~本当に必要な一言~

あの時に、もし誰かがそう言ってくれたのなら…私たちはどれだけ楽になれたのだろう?
どれだけ、その後を安心して過ごせたのだろう?でも、自分が本当に求めている言葉なんて、自分しかわからなくて…誰もそんなこと分からないから、だからきっと人は疲れてしまうのだと私は思うのです。

「もうなんだろ、イラ壁…もう嫌だ、ひきこもる…駄目だ、そしたら二度と出てこない」

なんとなく、噛み合わない自分の思い描いていた未来と今の自分の間に潰されそうになることがある。
でも、大概誰かに話したところで「ななは、ドジだから○○には向かないよ」「頑張れ、負けるな!」そんな言葉ばかりで…私は頭を抱えてしまう。今、精一杯なのにってこれ以上、どうしたらいいのかが分からなくなってしまうから。

「一体…私はなにになりたいんだろう…?なにになれるんだろう?」

誰に問うわけでもなく、重たいリュックサックを背負ったまま今日も帰り道を下っていく。

「なににでも、なれるよ。」

「うわっ、軽っ!なに!?」

「こっちは、うわっ、相変わらず重っだ。」

暗闇の中から、聞き慣れたいたずらっ子のような笑い声が聞こえてくる。
それとともに、急に持ち上げられたリュックサックの重さを失った私はバタバタとバランスをとろうと必死になる。
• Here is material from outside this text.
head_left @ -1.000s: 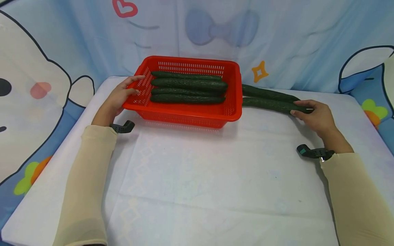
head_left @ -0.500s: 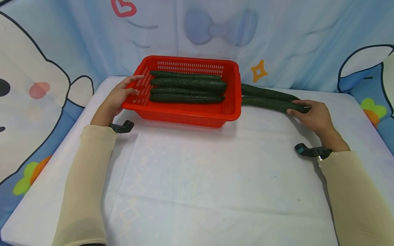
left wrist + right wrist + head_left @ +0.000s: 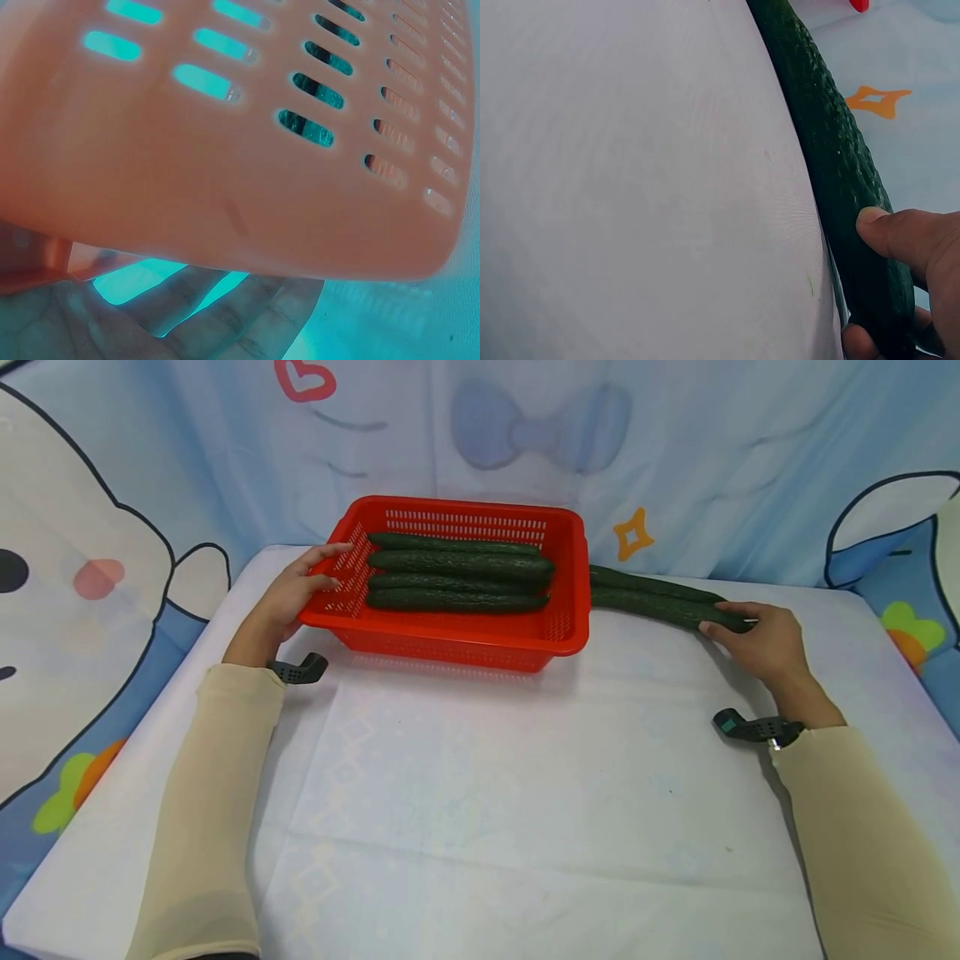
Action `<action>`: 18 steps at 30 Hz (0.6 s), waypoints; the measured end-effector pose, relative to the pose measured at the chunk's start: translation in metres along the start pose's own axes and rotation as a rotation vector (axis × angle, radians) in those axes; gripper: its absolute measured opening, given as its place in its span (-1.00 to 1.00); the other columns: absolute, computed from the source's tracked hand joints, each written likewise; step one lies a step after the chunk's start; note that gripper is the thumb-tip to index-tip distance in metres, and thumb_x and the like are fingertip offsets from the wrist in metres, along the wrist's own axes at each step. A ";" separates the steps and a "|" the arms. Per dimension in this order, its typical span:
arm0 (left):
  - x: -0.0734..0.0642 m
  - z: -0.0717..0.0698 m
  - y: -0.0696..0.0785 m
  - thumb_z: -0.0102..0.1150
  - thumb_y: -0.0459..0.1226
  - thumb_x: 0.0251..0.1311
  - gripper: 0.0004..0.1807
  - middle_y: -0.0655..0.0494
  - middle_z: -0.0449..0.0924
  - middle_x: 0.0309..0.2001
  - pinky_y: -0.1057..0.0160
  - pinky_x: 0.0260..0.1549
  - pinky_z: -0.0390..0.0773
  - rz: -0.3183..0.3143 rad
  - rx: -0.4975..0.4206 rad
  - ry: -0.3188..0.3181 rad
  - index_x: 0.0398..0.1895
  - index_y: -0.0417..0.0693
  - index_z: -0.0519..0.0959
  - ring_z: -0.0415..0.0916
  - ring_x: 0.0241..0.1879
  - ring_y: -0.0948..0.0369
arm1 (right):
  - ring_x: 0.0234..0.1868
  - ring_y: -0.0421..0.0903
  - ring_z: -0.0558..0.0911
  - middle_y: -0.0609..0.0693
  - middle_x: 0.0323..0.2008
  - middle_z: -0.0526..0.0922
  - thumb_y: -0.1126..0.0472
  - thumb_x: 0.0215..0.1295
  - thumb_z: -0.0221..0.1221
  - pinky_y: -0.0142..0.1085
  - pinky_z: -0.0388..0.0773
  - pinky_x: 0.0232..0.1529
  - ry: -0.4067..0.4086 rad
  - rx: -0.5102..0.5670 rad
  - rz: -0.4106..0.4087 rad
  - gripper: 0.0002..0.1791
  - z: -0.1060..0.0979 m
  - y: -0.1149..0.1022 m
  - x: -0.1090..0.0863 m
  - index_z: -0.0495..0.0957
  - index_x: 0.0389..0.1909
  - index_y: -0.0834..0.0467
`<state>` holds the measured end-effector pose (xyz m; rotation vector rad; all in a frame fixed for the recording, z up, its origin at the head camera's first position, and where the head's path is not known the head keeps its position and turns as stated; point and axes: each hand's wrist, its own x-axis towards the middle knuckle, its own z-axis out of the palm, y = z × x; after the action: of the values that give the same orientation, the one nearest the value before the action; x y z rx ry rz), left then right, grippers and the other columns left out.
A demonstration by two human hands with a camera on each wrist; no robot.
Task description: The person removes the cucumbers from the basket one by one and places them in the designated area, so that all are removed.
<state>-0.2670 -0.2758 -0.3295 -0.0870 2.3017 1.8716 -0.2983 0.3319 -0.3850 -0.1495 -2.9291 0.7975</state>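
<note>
Several long green cucumbers [image 3: 465,564] lie side by side in a red slotted plastic basket [image 3: 450,639] toward the back of the table. My left hand [image 3: 288,589] grips the basket's left rim; in the left wrist view, its fingers [image 3: 232,319] show under the edge of the basket wall. To the right of the basket lie two more cucumbers, one behind the other. Between thumb and fingers my right hand [image 3: 772,639] pinches the right end of the front cucumber [image 3: 652,603]. The rear cucumber [image 3: 652,582] lies against it, its left end hidden by the basket.
A white cloth covers the table [image 3: 510,793], with its back edge just behind the basket. A blue printed curtain [image 3: 720,452] hangs close behind. Black wrist cameras [image 3: 753,727] jut out from both wrists.
The front cucumber has shifted back against the rear one, closing the gap between them. My right hand has moved slightly left with it. My left hand and the basket have stayed put.
</note>
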 end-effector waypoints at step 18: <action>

「…お前の仕事ぶりを見てきたのは、親でも先生でもなく俺らだから、言えることがある。確かにお前はドジだし、新しいことになれるまで時間もかかる…でも、一生懸命やりとげようとする。だから大丈夫、アルバイトからでもなんでもいい、好きなことにチャレンジして…合わないと思ったら、遠慮せずお前から違う道を選らんじまえ!」

背中が軽くて、すごく歩きやすかった。
自分が見ることのできない背後を守られている気がして暗い道でもとても安心しているのが分かった。

「…食器を落としたとしても?」

「笑顔でカバーできんだろ?」

「…お釣りの計算遅くても?」

「慣れるまではそうでもちゃんと謝れるだろ?」

「パソコンフリーズさせても?」

「お前、他人のパソコンなおすじゃん。」

リュックサックを持たれていることに感謝していた。今、顔を見られたら…多分、私はひどい顔をしているから。

「前より、すこーしだけ軽くなったな。」

何人もに言われた。
「お前が本当に楽になれるのは、その重いリュックサックをおろせたときだ」
でも、本当は他人には分からないくらいだけど…少し、本当にすこーしだけ荷物は軽くなっていて…そんな小さな小さな成長にも気がついてくれるのはやはり…悔しいけれどこの人で。
悔しいけれど、それがすごく嬉しくて…。

「…ありがとう…見ていてくれて。」

「ん?それがお兄ちゃんだろ?」

なんてことなく、言い切ってくれるお兄ちゃんはやっぱりズルくて…。

「なぁ、夕飯なに?久しぶりになんか作ってほしい。」

「何が食べたいんですか…茄子のフルコース?」

「お前、よくもそのネタを…そうじゃなくて…」

「分かってますよ、ひき肉がないので買って帰りましょう。」

「ん、さっすがだな。」

少しだけ意地悪をして、私はお兄ちゃんの本当に必要な一言を口にはしなかったけど…これから文字通り口にできる形にするのだから良いだろう。

私の肩からリュックサックを自分の肩へと移し、楽しそうに横を歩くお兄ちゃんを見ながら…私は思ったのです。

本当に必要な一言をかけてくれる人が…きっといる。
頑張って、諦めないで不貞腐れないでいれば…私らしくいれば、そんな私を見ていてくれる人がいる。

ありがとう…それと同時にあなたにとっても私がその言葉をかけられたならいいなと心から思いながら、いつもと同じで、いつもと違う帰り道を私は帰っていくのです。